As previously noted, the PA is divided into three fields, shown in Table II, for addressing an element. The SA field selects the SET that is being currently accessed by the processor. When the SET has been selected by the SA field, the TA field bits are compared to the respective TD data 138 stored in that TAG location, and if every TD bit matches its respective TA bit, and the VLD (VaLiD) bit 140 is also set, a cache HIT has occurred. The BA 116 combined with the SA 112 field select a location in the data storage and when a HIT 142 occurs, a data transfer is performed on DATA bus 116.
ELEMENT CONTROL LOGIC
CONTROL LOGIC 104 provides an indication to LOGIC 136 (FIG. 8) of the type of operation being performed. The ELEMENT CONTROL LOGIC 136 in each ELEMENT 126, 128, provides an indication to CONTROL LOGIC 104 and PLACEMENT LOGIC 110 as to whether or not a HIT occurred in this CSU. Receiving a HIT 142 indication from an element causes CONTROL LOGIC 104 to send a completion indication to the requesting interface. When a HIT does not occur within this CSU (92 . . . 94), the PLACEMENT LOGIC gives an indication to the CONTROL LOGIC on the PE Placement Element 146 line to the CONTROL LOGIC and each ELEMENT if this is the placement CSU and which ELEMENT of the SET is to be replaced. When the CONTROL LOGIC has finished the PLACEMENT operation it indicates this completion on the PCTL to the processor and the PLACED line 160 to the PLACEMENT LOGIC 110.

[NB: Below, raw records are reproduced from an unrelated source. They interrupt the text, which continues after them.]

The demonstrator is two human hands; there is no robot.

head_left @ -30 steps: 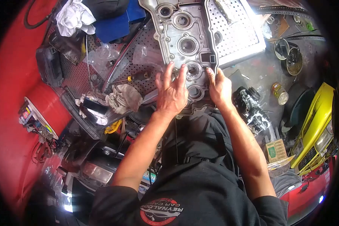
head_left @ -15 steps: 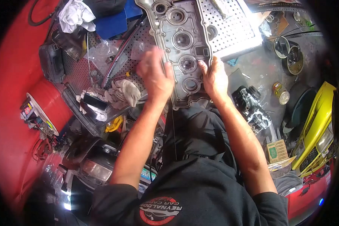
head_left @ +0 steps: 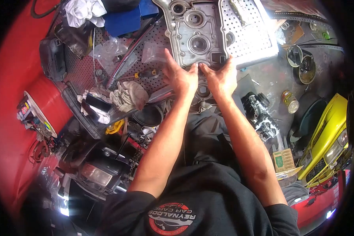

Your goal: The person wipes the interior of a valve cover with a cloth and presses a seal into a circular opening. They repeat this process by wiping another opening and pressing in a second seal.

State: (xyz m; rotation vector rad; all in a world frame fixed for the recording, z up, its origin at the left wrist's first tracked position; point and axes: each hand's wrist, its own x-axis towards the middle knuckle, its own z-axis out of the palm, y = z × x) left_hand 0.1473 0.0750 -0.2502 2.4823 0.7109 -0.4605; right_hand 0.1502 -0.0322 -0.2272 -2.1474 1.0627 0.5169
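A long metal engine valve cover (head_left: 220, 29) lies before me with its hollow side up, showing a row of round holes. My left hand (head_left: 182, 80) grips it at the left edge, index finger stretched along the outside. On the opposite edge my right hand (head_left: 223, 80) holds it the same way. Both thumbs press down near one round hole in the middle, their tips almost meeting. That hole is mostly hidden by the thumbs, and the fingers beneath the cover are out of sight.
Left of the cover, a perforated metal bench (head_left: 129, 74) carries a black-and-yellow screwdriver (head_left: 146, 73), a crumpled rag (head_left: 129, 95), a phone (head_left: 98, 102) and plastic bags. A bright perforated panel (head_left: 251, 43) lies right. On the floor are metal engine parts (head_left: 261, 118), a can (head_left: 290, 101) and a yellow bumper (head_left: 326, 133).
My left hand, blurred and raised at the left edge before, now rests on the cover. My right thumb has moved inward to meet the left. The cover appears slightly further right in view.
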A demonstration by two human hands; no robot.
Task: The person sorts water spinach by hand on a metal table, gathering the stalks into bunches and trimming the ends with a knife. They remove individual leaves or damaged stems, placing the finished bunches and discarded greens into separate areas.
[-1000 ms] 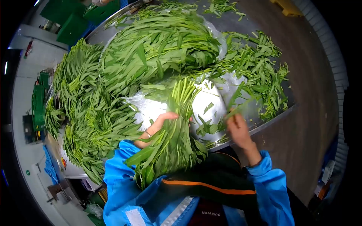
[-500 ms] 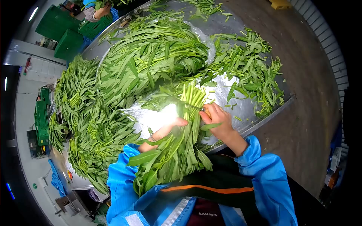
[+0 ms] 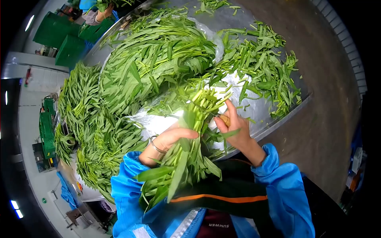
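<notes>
Above the grey metal tabletop [image 3: 271, 127], my left hand [image 3: 173, 139] closes its fingers around a bunch of long-leaved green stems [image 3: 189, 146]; my right hand [image 3: 237, 133], fingers curled, grips a tan wooden handle [image 3: 225, 120] beside the stems.

Both forearms reach in from the bottom of the view, the left hand [image 3: 170, 139] wearing a bracelet at its wrist and closed in a grip with its thumb toward three o'clock, the right hand [image 3: 234, 129] angled toward eleven o'clock, fingers curled and index finger extended.
</notes>
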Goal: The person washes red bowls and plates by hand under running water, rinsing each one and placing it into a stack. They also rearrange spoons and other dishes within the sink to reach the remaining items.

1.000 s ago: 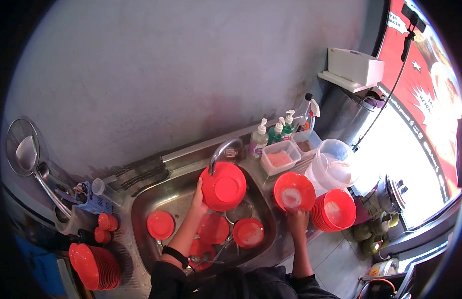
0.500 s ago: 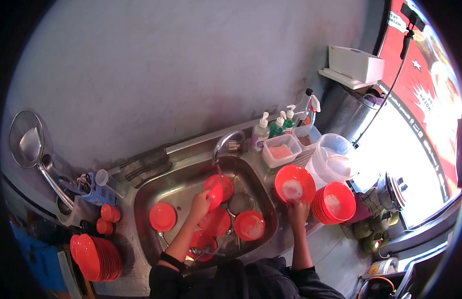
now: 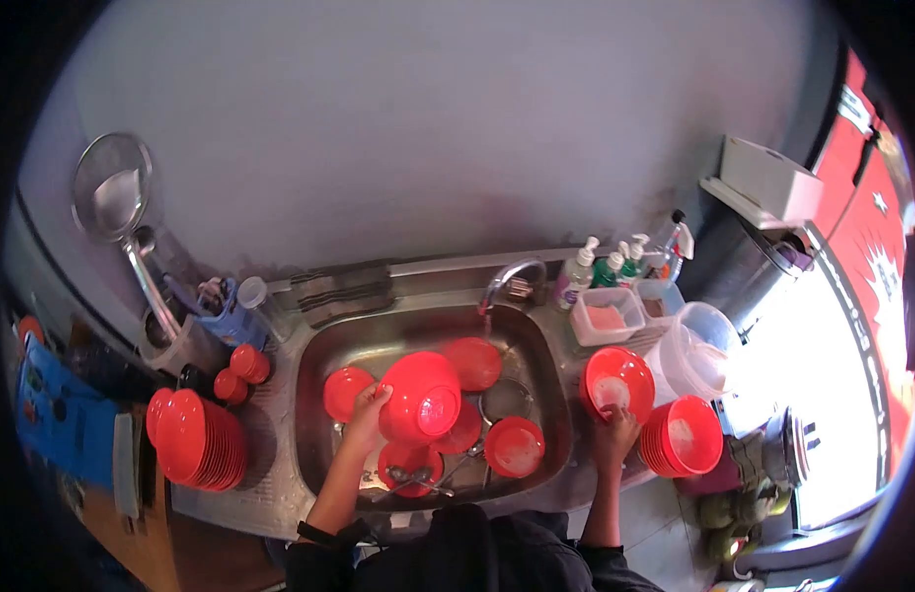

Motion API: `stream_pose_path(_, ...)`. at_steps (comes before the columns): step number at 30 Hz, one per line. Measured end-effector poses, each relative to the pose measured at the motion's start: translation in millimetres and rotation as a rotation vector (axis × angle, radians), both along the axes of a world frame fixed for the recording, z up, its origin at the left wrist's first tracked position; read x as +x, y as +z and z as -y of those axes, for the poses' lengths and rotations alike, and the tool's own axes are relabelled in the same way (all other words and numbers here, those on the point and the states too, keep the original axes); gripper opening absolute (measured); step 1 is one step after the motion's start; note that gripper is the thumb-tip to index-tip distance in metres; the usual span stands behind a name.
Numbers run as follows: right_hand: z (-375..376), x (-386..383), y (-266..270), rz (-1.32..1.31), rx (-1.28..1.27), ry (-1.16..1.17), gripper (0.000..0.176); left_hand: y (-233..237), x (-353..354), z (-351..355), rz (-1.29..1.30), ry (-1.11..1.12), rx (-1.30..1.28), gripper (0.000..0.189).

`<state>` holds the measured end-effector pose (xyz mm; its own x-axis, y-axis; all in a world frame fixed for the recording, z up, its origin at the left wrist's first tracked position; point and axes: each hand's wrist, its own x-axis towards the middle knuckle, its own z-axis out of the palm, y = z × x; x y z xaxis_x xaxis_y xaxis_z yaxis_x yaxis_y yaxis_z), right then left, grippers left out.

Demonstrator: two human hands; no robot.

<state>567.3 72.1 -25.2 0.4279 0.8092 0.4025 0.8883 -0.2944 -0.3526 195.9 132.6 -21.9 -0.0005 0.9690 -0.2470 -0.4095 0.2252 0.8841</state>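
Note:
My left hand [image 3: 365, 414] grips the edge of a red bowl [image 3: 416, 393], tilted with its underside towards me, above the sink [image 3: 324, 340]. At the right of the sink, my right hand [image 3: 616, 436] is closed at the near rim of a second red bowl [image 3: 615, 367] with whitish suds inside. Beside that hand stands a stack of red bowls [image 3: 694, 426], the top one sudsy. Several red dishes lie in the basin, among them a sudsy bowl [image 3: 515, 446] and one bearing spoons [image 3: 411, 481]. Water appears to run from the faucet [image 3: 507, 276].
Pump bottles [image 3: 578, 271], a tub with a pink sponge [image 3: 608, 318] and a clear bucket [image 3: 689, 350] line the right counter. To the left are stacked red bowls [image 3: 196, 442], small red cups [image 3: 242, 373] and a utensil holder with a strainer [image 3: 114, 187].
The bowl in my left hand has turned from edge-on to showing its underside. My right hand stays at the right-hand bowl's rim. The camera view has shifted, moving the scene rightward.

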Motion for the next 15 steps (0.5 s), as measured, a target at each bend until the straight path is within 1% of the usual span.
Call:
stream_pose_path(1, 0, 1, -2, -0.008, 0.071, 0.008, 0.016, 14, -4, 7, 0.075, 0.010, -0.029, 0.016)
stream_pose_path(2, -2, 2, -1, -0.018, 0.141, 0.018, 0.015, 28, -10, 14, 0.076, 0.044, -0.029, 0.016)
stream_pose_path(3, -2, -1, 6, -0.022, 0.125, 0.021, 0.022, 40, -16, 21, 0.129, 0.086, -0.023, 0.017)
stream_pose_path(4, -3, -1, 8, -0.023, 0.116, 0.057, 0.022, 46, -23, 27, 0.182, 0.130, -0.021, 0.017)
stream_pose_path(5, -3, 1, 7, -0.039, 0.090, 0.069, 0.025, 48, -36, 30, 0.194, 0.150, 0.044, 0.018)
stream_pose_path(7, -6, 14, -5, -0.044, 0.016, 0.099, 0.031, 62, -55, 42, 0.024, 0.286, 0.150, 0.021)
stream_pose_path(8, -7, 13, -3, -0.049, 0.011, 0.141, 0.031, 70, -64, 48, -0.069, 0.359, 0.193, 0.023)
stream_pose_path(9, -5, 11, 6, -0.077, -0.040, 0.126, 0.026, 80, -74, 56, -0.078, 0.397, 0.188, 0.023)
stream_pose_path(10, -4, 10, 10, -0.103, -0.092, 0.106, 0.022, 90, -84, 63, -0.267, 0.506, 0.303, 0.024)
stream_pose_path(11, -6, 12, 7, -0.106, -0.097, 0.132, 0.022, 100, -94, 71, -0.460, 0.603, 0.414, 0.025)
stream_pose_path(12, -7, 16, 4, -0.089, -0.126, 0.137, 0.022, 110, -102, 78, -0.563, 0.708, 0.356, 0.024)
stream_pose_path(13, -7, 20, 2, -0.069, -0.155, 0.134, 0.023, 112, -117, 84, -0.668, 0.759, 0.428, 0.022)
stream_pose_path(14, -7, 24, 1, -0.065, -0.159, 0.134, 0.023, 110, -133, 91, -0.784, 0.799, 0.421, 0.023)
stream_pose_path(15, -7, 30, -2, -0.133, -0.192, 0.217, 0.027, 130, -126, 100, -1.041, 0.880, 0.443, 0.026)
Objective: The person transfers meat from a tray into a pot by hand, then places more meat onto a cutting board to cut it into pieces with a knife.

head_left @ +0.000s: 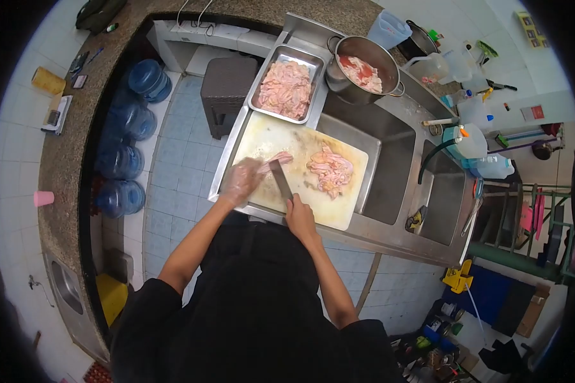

ELEMENT CONTROL LOGIC 136 receives signals from CONTROL LOGIC 114 indicating the type of operation to perform (see FIG. 7) on ETCL line 144. When a MISS has occurred, selection of this element as the placement element is indicated by the PLACEMENT LOGIC 110 on PLC line 146. When the ELEMENT LOGIC receives a HIT indication signal from the HIT LOGIC on HIT line 142, the desired data operation is performed on DATA ARRAY 132 or on TAG ARRAY 130, as shown in Table 4.
TABLE 4
______________________________________
ELEMENT DETAILS DIAGRAM
______________________________________
Memory Read
Drive DATA ARRAY 132 contents on PD bus.
Memory Write
Data from PD written to DATA ARRAY 132.
Location Write VLD bit 150 in TAG ARRAY to a `0`.
Invalidate
Place Line Write VLD bit 150 in TAG ARRAY to a `1`,
write line from mainstore into data array, &
write TA field from address into the TAG DATA
152 array.
______________________________________
An element placement occurs by updating both TAG ARRAY 130 and DATA ARRAY 132. Multiple data transfers normally occur when placing a cache placement block in DATA ARRAY 132. Only a single write update occurs to the TAG ARRAY 130. The TAG ARRAY update always sets VLD bit 140 during a placement operation.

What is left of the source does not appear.